**DIRECTIONS FOR THIS TASK**
Among the entries below, one stretch runs from the line that contains "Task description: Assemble" through the line that contains "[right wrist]". Repeat that stretch exactly, ends included, and only that.

- - -

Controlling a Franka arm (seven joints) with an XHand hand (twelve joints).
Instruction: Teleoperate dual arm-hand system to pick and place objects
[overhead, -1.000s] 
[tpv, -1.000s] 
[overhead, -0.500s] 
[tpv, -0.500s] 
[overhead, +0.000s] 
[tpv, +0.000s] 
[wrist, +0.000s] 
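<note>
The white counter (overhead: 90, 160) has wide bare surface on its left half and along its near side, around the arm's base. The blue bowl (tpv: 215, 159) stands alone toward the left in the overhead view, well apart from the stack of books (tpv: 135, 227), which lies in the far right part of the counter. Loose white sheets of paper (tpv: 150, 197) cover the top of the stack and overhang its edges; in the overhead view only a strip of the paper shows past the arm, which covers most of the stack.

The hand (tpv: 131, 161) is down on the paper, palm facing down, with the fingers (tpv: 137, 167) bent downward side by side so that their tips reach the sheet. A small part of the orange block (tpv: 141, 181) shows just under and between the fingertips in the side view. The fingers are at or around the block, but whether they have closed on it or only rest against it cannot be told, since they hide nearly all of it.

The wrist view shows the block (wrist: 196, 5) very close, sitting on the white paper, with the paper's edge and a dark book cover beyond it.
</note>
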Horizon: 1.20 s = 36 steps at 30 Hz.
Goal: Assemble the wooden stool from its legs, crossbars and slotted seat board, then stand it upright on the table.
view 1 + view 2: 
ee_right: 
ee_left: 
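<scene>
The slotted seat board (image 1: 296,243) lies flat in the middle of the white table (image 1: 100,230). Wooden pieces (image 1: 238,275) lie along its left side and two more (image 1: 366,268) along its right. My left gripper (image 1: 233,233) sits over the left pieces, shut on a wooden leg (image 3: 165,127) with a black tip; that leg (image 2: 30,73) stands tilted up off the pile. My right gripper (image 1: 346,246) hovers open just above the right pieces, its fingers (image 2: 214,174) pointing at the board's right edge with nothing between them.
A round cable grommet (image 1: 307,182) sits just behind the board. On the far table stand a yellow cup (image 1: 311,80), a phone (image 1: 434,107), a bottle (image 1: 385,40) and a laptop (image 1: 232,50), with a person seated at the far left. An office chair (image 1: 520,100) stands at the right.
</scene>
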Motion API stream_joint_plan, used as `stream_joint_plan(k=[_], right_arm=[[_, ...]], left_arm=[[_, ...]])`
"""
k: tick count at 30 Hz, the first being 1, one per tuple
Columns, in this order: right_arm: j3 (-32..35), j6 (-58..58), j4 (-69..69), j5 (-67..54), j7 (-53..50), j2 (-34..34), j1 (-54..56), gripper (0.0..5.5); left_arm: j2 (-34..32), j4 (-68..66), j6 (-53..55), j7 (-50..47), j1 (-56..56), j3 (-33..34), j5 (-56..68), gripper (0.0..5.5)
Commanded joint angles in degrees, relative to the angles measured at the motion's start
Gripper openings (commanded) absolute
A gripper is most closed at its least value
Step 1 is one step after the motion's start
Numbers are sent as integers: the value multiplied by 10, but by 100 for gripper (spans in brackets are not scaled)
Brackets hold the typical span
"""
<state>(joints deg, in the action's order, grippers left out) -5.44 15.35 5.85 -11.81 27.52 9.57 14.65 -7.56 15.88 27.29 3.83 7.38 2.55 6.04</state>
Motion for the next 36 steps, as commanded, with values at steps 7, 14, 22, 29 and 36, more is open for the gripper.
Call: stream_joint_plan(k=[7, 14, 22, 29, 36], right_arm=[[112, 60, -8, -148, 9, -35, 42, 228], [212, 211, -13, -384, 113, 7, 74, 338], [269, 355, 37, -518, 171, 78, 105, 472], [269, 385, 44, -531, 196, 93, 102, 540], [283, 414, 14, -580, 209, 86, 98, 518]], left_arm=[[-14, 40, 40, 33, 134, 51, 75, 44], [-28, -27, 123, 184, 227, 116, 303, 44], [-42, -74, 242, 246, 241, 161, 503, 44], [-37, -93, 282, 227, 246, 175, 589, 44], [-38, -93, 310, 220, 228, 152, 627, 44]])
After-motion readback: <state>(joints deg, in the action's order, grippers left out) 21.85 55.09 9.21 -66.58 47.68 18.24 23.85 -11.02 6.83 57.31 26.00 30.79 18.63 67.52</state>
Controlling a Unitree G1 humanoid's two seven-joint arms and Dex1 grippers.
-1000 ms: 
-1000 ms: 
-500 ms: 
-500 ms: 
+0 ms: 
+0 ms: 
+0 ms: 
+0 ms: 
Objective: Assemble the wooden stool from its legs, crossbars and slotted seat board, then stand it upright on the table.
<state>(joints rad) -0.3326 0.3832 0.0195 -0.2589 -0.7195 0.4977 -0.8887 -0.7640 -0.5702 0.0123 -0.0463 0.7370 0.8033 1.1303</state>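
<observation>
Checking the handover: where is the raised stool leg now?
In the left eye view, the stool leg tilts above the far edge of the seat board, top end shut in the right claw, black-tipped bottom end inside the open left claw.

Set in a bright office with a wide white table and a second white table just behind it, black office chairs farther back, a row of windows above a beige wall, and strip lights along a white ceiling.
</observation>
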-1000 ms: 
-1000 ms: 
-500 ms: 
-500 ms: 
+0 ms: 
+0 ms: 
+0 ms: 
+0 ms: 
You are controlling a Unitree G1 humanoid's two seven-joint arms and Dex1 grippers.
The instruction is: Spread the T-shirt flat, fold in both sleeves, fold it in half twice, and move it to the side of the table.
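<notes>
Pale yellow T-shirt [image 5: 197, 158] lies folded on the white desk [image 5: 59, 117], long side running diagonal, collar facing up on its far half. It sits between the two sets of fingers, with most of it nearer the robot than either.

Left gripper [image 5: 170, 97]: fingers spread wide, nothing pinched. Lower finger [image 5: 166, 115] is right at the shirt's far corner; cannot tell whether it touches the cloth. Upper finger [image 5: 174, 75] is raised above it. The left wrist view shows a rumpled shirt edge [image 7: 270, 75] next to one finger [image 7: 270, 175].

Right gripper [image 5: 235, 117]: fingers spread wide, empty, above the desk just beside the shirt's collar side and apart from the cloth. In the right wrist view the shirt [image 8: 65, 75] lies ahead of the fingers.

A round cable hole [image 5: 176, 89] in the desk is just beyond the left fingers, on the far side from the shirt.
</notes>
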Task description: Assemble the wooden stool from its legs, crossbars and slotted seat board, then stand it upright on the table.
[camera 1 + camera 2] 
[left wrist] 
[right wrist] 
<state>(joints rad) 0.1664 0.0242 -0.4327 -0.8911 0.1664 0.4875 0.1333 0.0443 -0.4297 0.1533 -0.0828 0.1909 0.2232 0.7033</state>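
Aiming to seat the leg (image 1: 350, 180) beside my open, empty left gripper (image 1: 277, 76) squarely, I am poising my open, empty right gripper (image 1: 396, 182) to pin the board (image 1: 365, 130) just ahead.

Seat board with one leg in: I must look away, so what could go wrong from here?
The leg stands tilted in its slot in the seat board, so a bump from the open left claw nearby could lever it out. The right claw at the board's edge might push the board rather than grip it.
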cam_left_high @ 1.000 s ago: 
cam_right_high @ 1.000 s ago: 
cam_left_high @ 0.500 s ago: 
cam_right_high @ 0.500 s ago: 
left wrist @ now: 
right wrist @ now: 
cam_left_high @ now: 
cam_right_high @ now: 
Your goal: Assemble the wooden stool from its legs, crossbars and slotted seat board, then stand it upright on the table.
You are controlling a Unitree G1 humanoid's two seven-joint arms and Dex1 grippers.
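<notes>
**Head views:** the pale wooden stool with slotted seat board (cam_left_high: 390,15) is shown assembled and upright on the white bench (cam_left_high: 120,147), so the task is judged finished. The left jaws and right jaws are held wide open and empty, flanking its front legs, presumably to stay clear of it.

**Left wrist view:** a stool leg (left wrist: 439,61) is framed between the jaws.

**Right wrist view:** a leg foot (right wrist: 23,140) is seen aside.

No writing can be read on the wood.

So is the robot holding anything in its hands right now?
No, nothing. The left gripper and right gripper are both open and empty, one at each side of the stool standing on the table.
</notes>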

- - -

**ANSWER TO THE PROBLEM**
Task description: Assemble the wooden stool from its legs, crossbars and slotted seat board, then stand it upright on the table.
[camera 1 + camera 2] 
[left wrist] 
[right wrist] 

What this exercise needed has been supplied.